**INFORMATION SUPPLIED:**
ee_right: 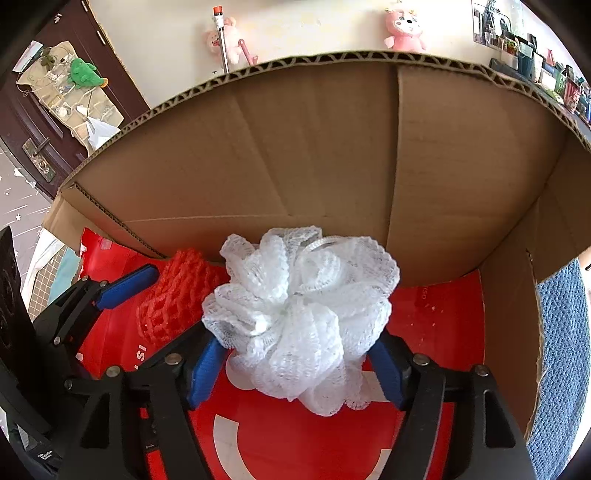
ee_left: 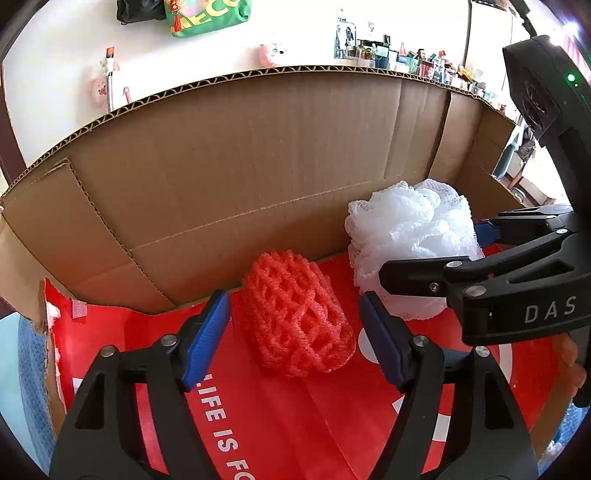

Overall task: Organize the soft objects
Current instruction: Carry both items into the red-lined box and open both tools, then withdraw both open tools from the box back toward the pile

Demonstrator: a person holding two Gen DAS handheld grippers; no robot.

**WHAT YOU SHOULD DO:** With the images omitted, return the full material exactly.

**ANSWER SECTION:**
ee_right: 
ee_left: 

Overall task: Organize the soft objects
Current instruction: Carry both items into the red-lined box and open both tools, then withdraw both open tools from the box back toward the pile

Demonstrator: a person holding two Gen DAS handheld grippers; no robot.

This exercise has nothing more to it.